The difference between indirect and direct hernias is a matter of anatomy, and which bit of your abdomen your guts poke through. Only real significance is that direct hernias are less likely to develop complications, but this is of little importance as they are both managed in the same way, and preferably without too much delay. 

Stick your bowels back in, pop some mesh over the top, sew it up and get you back out on the course, sooner rather than later!! 

Rather counter-intuitively, I seem to use this forum more when revising for exams...:mmm:


----------



## hovis (Dec 16, 2015)

Foliage Finder said:



			The difference between indirect and direct hernias is a matter of anatomy, and which bit of your abdomen your guts poke through. Only real significance is that direct hernias are less likely to develop complications, but this is of little importance as they are both managed in the same way, and preferably without too much delay. 

Stick your bowels back in, pop some mesh over the top, sew it up and get you back out on the course, sooner rather than later!! 

Rather counter-intuitively, I seem to use this forum more when revising for exams...:mmm:
		
Click to expand...

My surgeon told me that a direct is when the hole is forced open (rips and tears)  indirect is when the weakness or opening is already there from the pipes that go from your kidneys  to your testicles.  At birth most detach and dissolve away but with some the pipes stay there for a while and this creates a long term weakness. 

The second is much less painful and much quicker recovery time but its likely you'll get one on the other side too


----------



## Foliage Finder (Dec 16, 2015)

hovis said:



			My surgeon told me that a direct is when the hole is forced open (rips and tears)  indirect is when the weakness or opening is already there from the pipes that go from your kidneys  to your testicles.  At birth most detach and dissolve away buy with some the pipes stay there for a while and this creates a long term weakness. 

The second is much less painful and much quicker recovery time but its likely you'll get one on the other side too
		
Click to expand...

This is true, direct hernias are so-called as they protrude directly through the abdominal wall (via Hesselbach's triangle), whereas indirect hernias take a slightly more convoluted route through the inguinal canal, hence, indirect. 

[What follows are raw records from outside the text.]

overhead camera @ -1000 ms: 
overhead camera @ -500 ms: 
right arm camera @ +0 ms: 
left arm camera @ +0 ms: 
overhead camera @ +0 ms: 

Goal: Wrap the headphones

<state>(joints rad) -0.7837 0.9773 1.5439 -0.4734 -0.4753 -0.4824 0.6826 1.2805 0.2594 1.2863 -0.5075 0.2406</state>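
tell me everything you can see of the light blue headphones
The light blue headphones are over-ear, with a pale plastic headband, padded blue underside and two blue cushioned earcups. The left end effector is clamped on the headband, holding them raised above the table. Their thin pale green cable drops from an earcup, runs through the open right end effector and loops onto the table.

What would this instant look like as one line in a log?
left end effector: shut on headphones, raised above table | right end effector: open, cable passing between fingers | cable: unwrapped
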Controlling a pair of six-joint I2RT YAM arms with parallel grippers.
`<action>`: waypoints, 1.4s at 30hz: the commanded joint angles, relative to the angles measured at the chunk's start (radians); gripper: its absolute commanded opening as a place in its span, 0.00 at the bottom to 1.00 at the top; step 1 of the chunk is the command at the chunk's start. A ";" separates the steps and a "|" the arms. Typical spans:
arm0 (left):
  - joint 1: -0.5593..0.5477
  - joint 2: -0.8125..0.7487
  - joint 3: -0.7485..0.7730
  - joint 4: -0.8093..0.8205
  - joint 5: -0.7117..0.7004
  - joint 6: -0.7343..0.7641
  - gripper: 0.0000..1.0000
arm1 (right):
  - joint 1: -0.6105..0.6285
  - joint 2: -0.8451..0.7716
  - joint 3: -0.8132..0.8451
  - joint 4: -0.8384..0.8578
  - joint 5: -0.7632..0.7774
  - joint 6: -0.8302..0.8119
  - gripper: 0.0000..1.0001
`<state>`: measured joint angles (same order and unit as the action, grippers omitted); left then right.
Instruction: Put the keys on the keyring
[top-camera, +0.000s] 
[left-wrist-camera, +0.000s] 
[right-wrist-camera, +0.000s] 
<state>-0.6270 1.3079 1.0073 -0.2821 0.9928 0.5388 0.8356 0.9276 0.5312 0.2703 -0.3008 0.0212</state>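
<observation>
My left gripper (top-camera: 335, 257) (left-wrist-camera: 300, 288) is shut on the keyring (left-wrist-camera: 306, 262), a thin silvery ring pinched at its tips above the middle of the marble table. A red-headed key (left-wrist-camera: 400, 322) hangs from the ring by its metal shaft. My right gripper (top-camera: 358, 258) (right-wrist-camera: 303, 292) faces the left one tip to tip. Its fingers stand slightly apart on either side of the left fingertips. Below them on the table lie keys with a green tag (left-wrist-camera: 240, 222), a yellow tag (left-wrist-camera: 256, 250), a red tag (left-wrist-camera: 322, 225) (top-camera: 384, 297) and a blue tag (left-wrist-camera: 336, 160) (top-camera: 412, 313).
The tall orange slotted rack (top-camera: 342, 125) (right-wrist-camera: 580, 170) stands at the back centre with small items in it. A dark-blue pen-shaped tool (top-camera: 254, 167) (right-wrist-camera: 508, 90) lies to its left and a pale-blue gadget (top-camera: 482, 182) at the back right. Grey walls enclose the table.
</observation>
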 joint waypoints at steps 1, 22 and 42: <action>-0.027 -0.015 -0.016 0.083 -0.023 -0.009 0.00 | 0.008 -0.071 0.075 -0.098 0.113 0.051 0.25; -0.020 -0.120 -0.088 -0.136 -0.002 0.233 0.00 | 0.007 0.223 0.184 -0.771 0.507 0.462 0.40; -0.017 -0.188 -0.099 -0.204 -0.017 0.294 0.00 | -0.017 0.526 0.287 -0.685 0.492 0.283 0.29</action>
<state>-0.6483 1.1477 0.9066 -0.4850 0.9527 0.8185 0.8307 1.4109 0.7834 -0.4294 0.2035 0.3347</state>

I hadn't heard about what you say about the difference in pain and recovery, but I don't have a great deal of experience in dealing with hernias as a student, so I'd trust advice from a surgeon! I'm sure I can count this as revision somehow...


----------



## Green Bay Hacker (Dec 16, 2015)

Had mine done about 25 years ago and from memory it was sore for a couple of weeks afterwards. Wasn't playing golf at the time so couldn't say how long it will take to get back on the course. The last few years it has been hurting again but the expert diagnosis is that it is scar tissue and not another hernia.


----------



## hovis (Dec 16, 2015)

The thing that suprised me was the surgeon said " you cant undo any of the work i have done so make sure you keep on your feet and stay mobile,  don't sit it out on the sofa"

I was back in the gym 5 days later.  I didn't do anything crazy.  Just a load of seated exercises followed by a gentle walk


----------



## Maninblack4612 (Dec 18, 2015)

Well, all done & home recovering. Not as sore as expected & now being waited upon by the two lovely ladies in my life. I'm not rushing back to golf but I'll update my progress in case the information is of use to someone else.


----------



## Three (Dec 18, 2015)

Maninblack4612 said:



			Well, all done & home recovering. Not as sore as expected & now being waited upon by the two lovely ladies in my life. I'm not rushing back to golf but I'll update my progress in case the information is of use to someone else.
		
Click to expand...

Well done! 

Did you have the butcher's method or the keyhole?


----------



## Maninblack4612 (Dec 18, 2015)

Three said:



			Well done! 

Did you have the butcher's method or the keyhole?
		
Click to expand...

Keyhole,  I'm glad to say.


----------



## Three (Dec 18, 2015)

Maninblack4612 said:



			Keyhole,  I'm glad to say.
		
Click to expand...

Nice one. 
I'll estimate you will feel like hitting a few golf balls before the year is out. 

You may or may not wish to comment, but if you do suffer with one or two swollen, bruised round men's parts, you won't be the first


----------



## hovis (Dec 18, 2015)

To me it felt like someone had stitched my nipple to my knee


----------



## Maninblack4612 (Dec 18, 2015)

Three said:



			Nice one. 
I'll estimate you will feel like hitting a few golf balls before the year is out. 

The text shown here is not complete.